Posts about afib

My disabled month

Because of my heart’s fibrillation (an irregular heartbeat) and tachycardia (a rapid heartbeat), I spent the last month disabled: That is, in an instant, I became unable to do some things that were normal for me the day before. And then, in another instant, with a shock of electricity on Monday afternoon, I was able to do them again. But now I do those things with a slightly different perspective. I learned something in my disabled month.

I do most everything fast. I walk as fast as I talk as fast as I eat as fast as I type. But now I slowed down because if I overdid things by just a hair, the heart rate would go wacky. Walking up a slight hill on a Manhattan street — even walking against the wind — suddenly felt like a force field fighting me me.

It’s no big deal. It didn’t hurt. It wasn’t scary. Please stop yourself from leaving those nice, sympathetic comments — which I very much appreciate, but which I don’t need anymore, being normal again. I got around New York and London, too, during this episode. My only point here is that something changed: I was slowed down. And that changed other things.

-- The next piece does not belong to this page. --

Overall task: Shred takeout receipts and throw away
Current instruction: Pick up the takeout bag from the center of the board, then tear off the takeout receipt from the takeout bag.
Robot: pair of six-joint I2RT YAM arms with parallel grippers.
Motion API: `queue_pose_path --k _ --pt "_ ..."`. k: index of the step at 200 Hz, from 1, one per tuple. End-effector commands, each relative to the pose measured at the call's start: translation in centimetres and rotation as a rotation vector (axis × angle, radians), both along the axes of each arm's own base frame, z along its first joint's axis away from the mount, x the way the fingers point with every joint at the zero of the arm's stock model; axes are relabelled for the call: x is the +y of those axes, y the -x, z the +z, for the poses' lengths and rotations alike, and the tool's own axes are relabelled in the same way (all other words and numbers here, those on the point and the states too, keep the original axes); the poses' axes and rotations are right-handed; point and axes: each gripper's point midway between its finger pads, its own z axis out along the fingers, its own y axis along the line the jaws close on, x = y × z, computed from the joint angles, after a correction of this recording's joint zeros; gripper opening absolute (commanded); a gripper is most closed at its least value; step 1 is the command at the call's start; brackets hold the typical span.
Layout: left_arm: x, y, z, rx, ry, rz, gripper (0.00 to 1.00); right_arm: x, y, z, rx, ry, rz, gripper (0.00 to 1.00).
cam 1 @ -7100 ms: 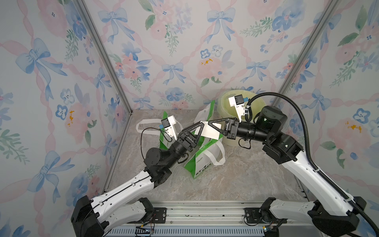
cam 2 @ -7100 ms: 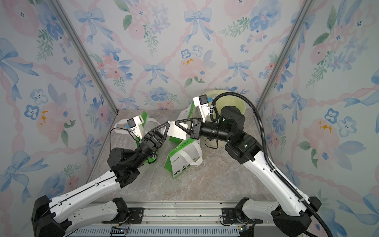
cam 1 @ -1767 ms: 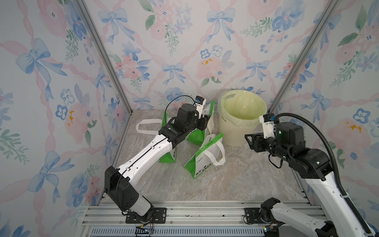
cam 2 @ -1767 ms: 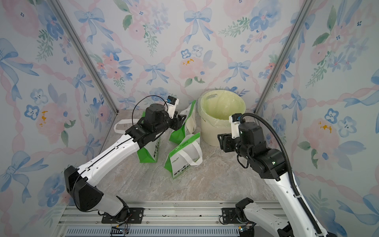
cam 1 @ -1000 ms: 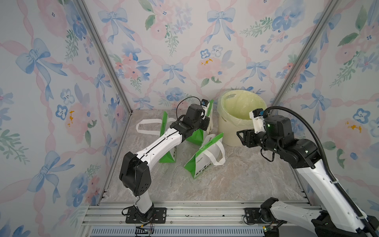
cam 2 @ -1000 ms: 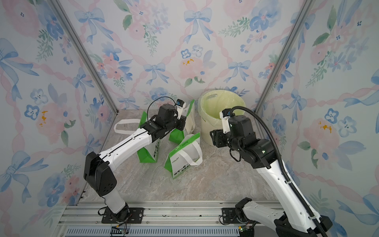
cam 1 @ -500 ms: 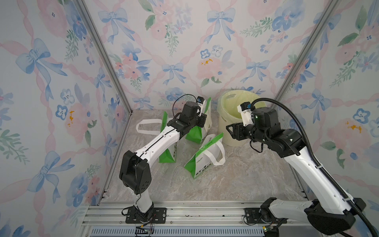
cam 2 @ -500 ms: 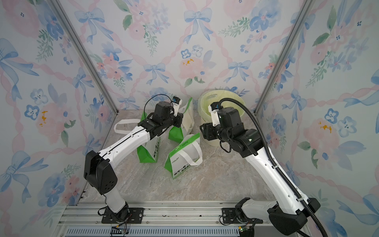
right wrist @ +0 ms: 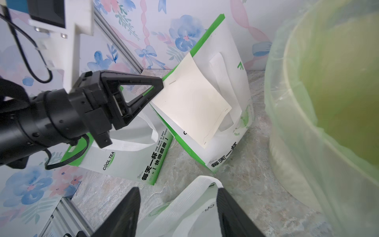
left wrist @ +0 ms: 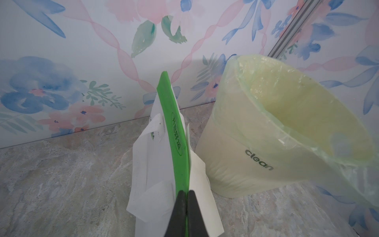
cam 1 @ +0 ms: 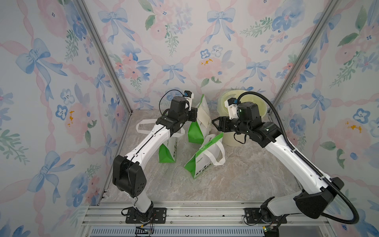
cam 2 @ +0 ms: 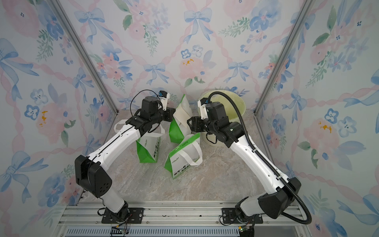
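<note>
With the left gripper (left wrist: 186, 197) pinched shut on the upper corner of the cream receipt (right wrist: 190, 102) — stapled flat against the upright green-and-white takeout bag (right wrist: 231, 51) at twelve o'clock, green rim seemingly caught in the same pinch — hold steady and avoid yanking. Bring the right gripper (right wrist: 177, 195), jaws apart and empty, in from three o'clock onto the sheet's free lower corner, close firmly, then pull away from the staple for a clean rip. Drop the pieces into the lined waste bin (right wrist: 287, 123) at one o'clock, just beside the bag.
</note>
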Motion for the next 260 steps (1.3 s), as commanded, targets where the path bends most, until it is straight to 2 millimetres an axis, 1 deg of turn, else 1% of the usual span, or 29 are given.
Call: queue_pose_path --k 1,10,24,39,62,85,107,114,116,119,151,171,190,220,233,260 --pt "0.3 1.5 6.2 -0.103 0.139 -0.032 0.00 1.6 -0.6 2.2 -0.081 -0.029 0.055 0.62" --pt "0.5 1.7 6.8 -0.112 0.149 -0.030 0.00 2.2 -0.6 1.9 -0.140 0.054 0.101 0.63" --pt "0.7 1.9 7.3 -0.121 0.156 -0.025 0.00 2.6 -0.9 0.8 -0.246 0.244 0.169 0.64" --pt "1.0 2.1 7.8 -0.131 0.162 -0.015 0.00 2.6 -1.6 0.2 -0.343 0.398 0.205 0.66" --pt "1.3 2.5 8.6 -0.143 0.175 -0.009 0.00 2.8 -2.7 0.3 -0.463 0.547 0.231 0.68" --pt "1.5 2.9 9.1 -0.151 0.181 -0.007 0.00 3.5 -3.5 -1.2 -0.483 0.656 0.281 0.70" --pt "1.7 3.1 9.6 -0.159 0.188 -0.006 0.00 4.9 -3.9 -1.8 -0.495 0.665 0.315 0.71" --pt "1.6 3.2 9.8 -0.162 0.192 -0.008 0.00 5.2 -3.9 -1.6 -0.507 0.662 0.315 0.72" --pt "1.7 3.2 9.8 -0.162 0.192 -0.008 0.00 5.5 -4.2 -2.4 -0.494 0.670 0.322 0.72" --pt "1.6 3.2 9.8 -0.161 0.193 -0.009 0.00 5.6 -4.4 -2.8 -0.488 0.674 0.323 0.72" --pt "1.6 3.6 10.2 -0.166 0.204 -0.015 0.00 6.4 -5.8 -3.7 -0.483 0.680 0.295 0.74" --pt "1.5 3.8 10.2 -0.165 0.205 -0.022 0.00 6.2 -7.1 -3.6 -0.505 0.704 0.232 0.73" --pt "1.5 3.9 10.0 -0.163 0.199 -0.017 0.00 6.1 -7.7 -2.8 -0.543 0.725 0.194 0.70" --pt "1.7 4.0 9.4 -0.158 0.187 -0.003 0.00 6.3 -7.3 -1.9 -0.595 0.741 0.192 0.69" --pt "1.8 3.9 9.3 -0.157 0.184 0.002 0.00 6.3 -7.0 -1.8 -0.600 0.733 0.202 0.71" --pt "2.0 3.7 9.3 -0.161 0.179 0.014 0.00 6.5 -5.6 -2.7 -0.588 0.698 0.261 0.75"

While my heart was skipping, stuttering, and speeding, any staircase I faced grew before me like the road before Sisyphus. For a week, I couldn’t go up the stairs in my own home and rationed my trips and missed some work. Then I fired the doctor who wouldn’t give me the medication to control my heart rate. I got back on the right pill, a simple beta blocker, and then I was able to get up and out of the house. But still, when I faced stairs, I went up them slowly. I sometimes had to stop halfway up and, having conquered 20 steps, I would pull off to the side to recover.

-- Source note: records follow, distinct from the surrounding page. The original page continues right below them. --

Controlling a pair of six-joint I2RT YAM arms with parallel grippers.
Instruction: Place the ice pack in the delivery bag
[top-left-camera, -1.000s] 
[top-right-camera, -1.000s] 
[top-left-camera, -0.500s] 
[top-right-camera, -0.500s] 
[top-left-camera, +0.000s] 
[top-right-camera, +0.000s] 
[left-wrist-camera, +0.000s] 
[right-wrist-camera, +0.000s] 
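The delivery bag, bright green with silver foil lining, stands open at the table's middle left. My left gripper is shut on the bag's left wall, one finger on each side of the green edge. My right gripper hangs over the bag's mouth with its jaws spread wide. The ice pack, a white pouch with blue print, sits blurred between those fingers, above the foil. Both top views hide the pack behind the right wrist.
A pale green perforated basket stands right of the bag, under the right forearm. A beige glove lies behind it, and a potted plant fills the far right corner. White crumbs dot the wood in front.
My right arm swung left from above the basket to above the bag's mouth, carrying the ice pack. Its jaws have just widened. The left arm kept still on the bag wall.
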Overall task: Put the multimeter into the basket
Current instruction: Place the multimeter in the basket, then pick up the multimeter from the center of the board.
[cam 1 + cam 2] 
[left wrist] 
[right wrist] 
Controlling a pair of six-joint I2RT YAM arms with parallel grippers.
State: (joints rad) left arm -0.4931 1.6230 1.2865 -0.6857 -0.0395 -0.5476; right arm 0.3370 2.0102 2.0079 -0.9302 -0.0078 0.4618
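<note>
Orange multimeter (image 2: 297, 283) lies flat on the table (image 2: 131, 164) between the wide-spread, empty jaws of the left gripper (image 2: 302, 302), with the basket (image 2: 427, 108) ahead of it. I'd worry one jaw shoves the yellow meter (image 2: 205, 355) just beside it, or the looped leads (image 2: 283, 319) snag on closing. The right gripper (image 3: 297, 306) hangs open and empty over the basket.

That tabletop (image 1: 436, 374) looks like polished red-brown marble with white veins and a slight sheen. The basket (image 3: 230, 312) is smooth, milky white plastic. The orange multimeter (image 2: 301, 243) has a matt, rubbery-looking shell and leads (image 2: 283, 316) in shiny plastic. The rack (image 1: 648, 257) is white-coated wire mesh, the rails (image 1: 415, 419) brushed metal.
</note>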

I suspect I irritated the people stuck behind me on stairs — people in a rush, people like me, only days before.

I now stood on the right on escalators, rather than rushing up on the left. I now sought out elevators even for short, one-floor hauls. In the PATH station in New York, I stood there with old people, sick people, and mothers with baby carriages, waiting for a lift. I was embarrassed. I wondered whether they looked at me thinking, ‘What a lazy SOB: he looks fit and healthy and the excercise of a few stairs would be good for him: Get moving and don’t take up space on our elevator.’ Of course, it’s New York: Nobody really pays that much attention to anyone else. But I heard that echo in my head.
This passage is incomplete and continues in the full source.